Consider drop-ins at HASA’s Center for Fluency Enhancement

The Center for Fluency Enhancement at HASA has planned special events and topics to celebrate International Stuttering Awareness Day on October 22, 2020. If this sounds like a place that you have been searching for, please join us. Contact John Sloan, jsloan@hasa.org for information and a link for the Drop-In meetings at HASA.

How many of us have been searching for a place to feel safe as we learn to live in this new world, threatened by viruses, racial injustice, economic insecurity, and political polarity?

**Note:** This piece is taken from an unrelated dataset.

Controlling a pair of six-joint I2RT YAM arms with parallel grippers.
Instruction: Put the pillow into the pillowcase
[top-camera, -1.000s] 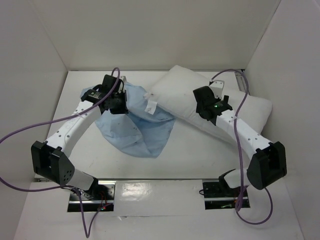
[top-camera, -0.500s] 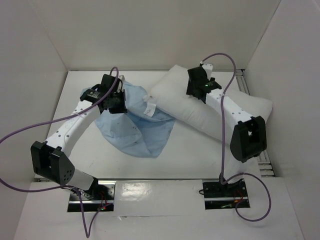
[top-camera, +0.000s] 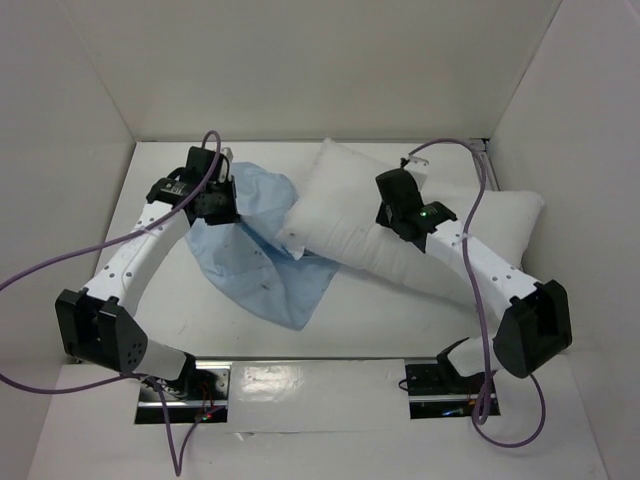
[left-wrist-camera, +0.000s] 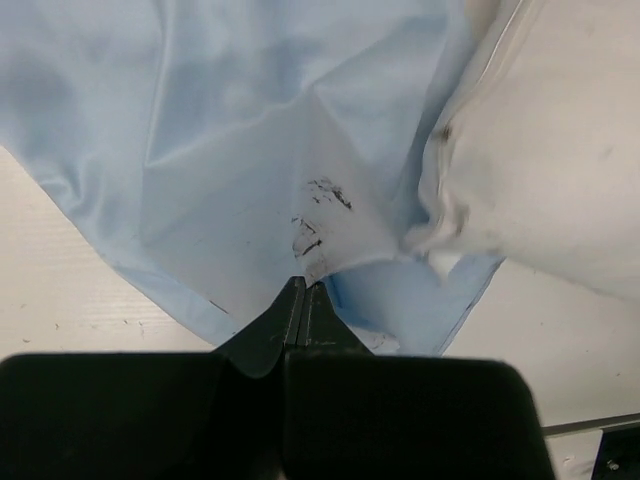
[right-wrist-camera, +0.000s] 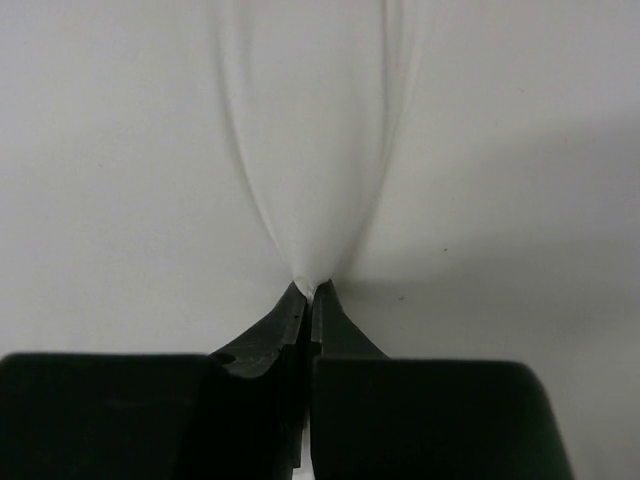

Just finding a place, to share an experience, to address concerns, a place to raise your voice…in essence a sanctuary of sorts where you can share your fears and walk away feeling empowered and ready to face your challenges. At HASA that safe place is the Center for Fluency Enhancement (CFE), on Tuesday and Thursday evenings you can just “drop-in” to find that safe place. Like so many other encounters that take place on Zoom, The Center for Fluency Enhancement offers a virtual safe place for persons who stutter and for the network of family and friends who support them.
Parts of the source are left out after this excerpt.